Your instructions =
What lines of the data include the string "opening"? Copy them all.

Working data =
- - - - - - -

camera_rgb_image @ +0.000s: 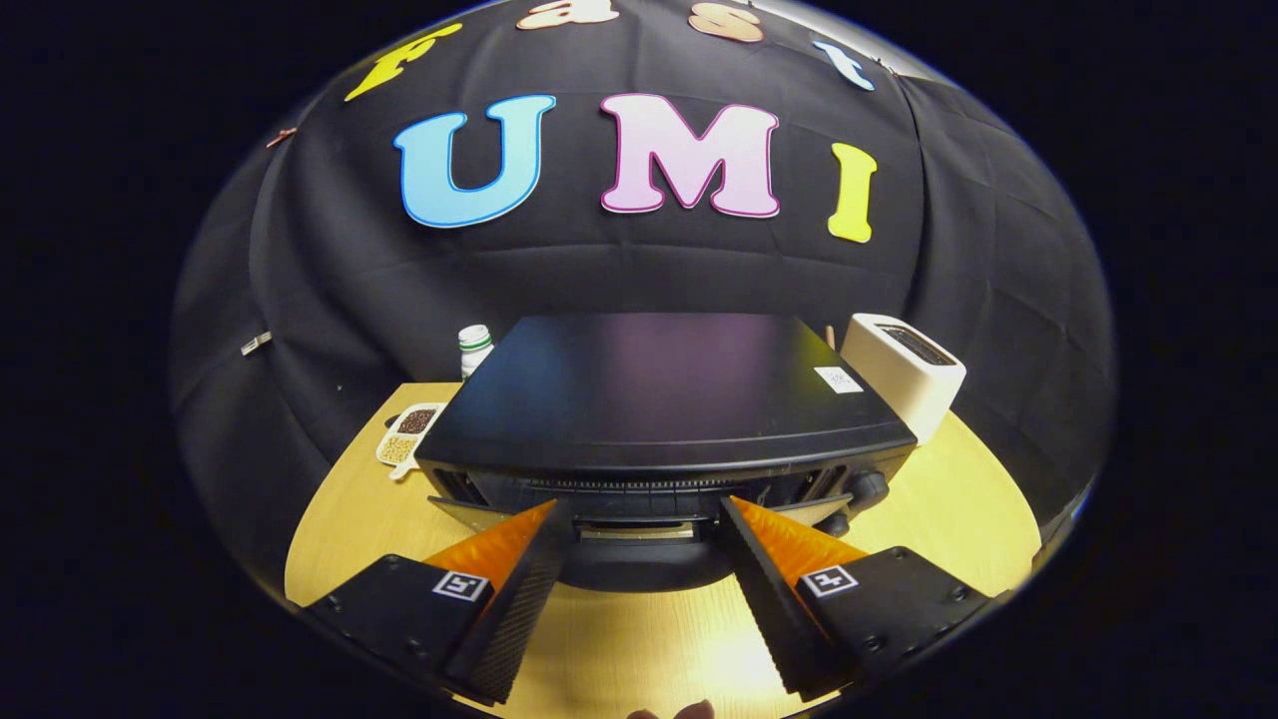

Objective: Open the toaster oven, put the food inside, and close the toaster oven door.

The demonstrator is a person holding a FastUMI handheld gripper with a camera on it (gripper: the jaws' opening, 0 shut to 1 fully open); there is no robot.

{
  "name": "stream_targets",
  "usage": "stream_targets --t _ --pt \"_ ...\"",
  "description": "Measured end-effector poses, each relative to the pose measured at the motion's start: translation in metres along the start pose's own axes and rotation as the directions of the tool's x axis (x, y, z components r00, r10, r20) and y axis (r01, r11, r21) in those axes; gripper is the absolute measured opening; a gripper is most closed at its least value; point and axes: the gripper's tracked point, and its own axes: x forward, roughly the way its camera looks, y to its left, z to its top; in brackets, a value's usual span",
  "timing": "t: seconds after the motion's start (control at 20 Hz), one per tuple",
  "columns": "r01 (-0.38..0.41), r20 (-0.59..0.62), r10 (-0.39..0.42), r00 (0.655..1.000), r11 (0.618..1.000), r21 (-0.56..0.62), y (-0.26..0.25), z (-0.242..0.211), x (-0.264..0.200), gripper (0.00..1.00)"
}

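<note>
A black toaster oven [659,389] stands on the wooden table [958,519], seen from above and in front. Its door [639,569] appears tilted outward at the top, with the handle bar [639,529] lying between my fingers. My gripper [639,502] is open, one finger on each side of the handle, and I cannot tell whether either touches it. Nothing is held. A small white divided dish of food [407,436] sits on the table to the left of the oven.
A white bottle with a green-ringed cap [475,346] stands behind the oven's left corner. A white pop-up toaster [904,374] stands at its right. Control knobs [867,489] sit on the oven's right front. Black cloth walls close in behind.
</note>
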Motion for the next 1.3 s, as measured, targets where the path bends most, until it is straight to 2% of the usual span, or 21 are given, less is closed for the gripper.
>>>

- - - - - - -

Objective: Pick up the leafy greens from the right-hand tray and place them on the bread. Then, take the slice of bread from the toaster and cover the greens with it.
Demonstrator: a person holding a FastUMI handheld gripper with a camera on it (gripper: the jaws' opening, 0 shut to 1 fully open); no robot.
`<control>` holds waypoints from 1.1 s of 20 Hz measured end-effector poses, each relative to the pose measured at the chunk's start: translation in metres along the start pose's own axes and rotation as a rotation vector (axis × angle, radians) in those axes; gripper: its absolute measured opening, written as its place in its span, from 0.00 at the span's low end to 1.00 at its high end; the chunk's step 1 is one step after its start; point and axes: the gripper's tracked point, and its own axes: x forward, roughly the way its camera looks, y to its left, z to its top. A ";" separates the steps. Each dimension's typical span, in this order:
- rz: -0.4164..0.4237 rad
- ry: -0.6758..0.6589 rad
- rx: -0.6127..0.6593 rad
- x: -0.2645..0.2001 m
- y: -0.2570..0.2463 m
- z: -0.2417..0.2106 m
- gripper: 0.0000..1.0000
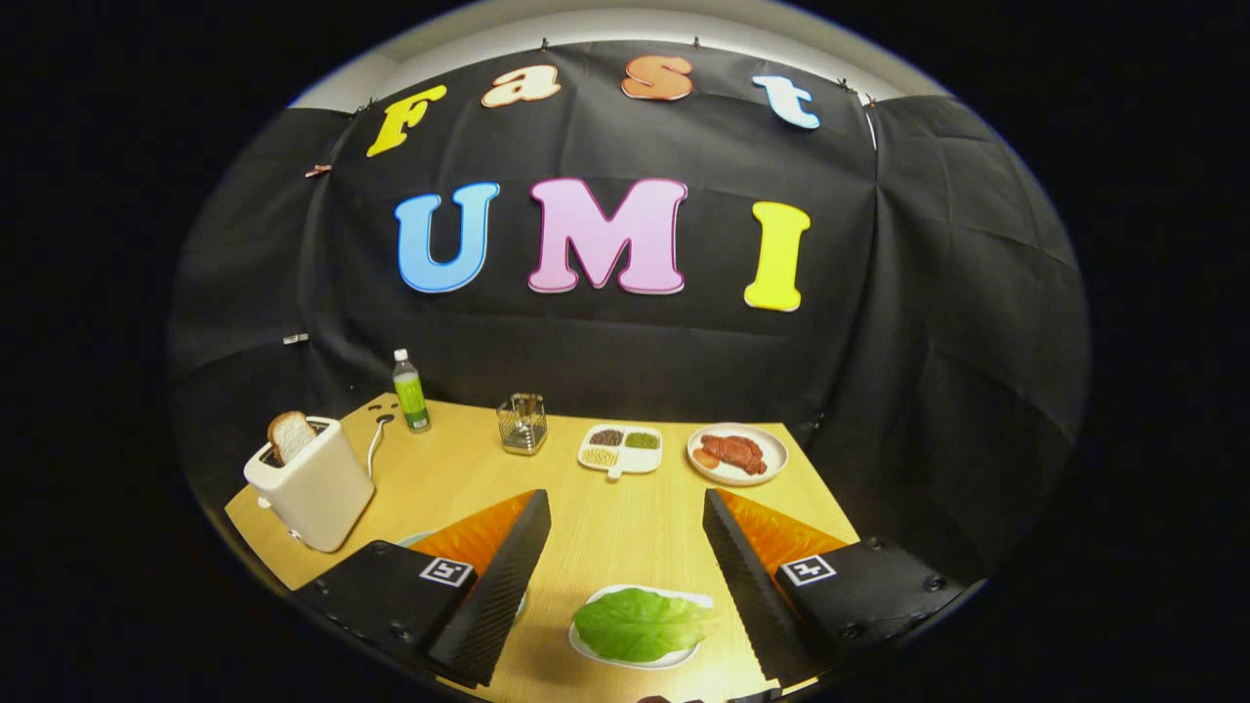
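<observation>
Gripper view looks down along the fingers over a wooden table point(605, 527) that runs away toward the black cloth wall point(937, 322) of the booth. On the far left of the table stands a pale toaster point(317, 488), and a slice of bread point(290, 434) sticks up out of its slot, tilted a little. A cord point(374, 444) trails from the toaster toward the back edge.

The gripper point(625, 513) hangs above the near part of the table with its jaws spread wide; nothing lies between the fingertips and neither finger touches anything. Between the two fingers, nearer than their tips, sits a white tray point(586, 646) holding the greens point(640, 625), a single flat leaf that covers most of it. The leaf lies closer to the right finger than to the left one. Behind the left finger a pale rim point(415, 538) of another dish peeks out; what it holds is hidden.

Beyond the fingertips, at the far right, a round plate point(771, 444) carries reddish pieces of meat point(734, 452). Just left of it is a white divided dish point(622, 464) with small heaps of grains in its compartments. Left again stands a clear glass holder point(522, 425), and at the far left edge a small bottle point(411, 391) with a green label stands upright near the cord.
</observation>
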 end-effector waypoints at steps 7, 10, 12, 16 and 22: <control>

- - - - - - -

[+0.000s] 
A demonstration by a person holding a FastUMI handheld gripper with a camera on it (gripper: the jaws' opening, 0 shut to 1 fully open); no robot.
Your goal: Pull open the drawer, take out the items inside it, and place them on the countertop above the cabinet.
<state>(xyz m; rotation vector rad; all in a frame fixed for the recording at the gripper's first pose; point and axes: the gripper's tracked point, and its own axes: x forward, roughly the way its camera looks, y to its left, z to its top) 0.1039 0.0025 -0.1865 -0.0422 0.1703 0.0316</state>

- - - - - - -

Solution for this problem =
The demonstrator is a person holding a FastUMI handheld gripper with a camera on it (gripper: the jaws' opening, 0 shut to 1 fully open); there is no robot.
  "description": "Measured end-effector poses, each relative to the pose measured at the motion's start: translation in metres along the start pose's own axes and rotation as the directions of the tool's x axis (x, y, z components r00, r10, r20) and y axis (r01, r11, r21) in those axes; gripper is the absolute measured opening; a gripper is most closed at its least value; point and axes: the gripper's tracked point, and its own axes: x forward, roughly the way its camera looks, y to its left, z to its top; in brackets, a value's usual span",
Demonstrator: a person holding a FastUMI handheld gripper with a camera on it (gripper: the jaws' opening, 0 shut to 1 fully open); no robot.
`<control>` holds waypoints from 1.1 s of 20 Hz measured end-effector poses, each relative to the pose measured at the chunk's start: translation in metres along the start pose's own axes and rotation as a rotation vector (axis × angle, radians) in those axes; gripper: its absolute measured opening, written as its place in its span, from 0.00 at the span's low end to 1.00 at its high end; the chunk's step 1 is one step after its start; point and axes: the gripper's tracked point, and its own axes: x forward, roughly the way its camera looks, y to its left, z to its top. A ";" separates the steps. Each dimension's typical span, in this order:
A demonstration by a person holding a FastUMI handheld gripper with a camera on it (gripper: the jaws' opening, 0 shut to 1 fully open); no robot.

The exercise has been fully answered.